▸ **Given data**:
**********
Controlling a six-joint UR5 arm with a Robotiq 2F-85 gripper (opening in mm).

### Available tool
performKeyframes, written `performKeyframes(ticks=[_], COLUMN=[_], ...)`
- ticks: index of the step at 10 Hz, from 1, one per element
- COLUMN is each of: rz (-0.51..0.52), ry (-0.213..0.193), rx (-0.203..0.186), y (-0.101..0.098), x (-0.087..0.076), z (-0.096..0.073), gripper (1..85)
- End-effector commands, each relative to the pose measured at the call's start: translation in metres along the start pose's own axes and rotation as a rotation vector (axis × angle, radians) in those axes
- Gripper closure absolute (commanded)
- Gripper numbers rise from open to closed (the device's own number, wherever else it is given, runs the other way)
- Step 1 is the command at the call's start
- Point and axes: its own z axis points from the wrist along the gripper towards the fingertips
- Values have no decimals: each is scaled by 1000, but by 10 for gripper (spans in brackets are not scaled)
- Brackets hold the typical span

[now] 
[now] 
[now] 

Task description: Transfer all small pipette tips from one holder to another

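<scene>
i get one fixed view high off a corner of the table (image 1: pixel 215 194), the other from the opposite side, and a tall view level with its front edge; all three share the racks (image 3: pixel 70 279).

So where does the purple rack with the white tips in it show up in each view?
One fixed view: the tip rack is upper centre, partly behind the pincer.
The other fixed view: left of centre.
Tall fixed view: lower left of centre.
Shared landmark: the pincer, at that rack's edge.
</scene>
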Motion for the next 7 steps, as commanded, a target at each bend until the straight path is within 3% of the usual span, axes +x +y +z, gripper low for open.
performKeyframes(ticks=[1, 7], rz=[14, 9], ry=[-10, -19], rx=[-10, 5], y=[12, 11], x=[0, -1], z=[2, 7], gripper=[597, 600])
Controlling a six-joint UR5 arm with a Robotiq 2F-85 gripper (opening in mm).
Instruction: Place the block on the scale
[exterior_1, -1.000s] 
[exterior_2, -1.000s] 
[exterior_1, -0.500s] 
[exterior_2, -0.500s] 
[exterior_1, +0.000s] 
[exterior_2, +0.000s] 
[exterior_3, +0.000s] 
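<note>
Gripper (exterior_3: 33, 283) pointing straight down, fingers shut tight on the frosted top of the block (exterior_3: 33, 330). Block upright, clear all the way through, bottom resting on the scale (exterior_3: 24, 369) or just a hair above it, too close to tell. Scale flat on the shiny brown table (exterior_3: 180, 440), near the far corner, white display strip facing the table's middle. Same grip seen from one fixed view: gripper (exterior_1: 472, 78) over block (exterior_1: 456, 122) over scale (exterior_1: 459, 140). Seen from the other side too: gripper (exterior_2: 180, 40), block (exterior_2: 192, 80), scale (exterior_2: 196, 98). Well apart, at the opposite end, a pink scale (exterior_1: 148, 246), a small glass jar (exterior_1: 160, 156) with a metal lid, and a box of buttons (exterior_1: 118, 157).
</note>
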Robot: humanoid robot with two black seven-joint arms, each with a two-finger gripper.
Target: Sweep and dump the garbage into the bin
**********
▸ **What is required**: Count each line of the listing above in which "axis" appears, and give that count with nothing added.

▸ **Exercise answer**: 2